═══ DATASET SECTION

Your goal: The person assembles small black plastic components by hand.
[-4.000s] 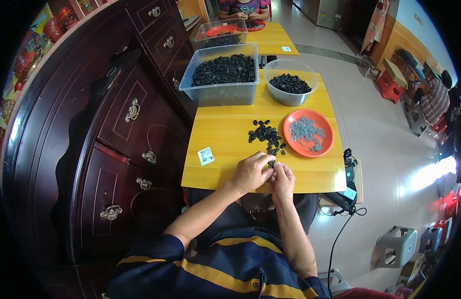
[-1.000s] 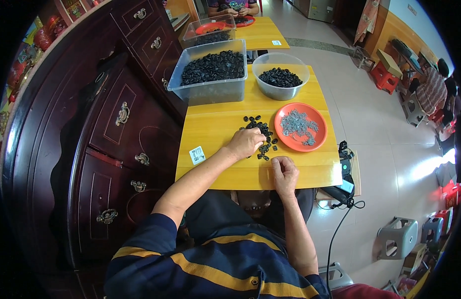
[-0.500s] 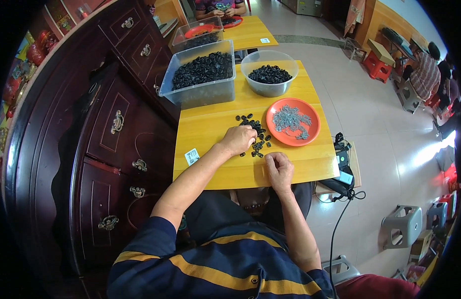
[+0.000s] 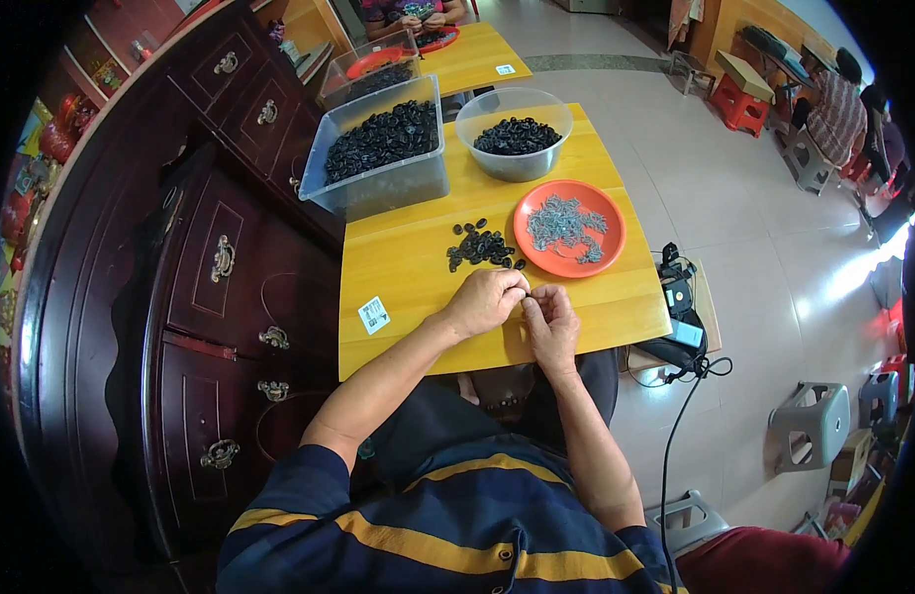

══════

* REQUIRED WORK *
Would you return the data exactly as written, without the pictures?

* WRITTEN ANSWER *
Your goal: The person assembles small black plastic components by hand.
[-4.000s] 
[-1.000s] 
[-0.500s] 
[+0.000s] 

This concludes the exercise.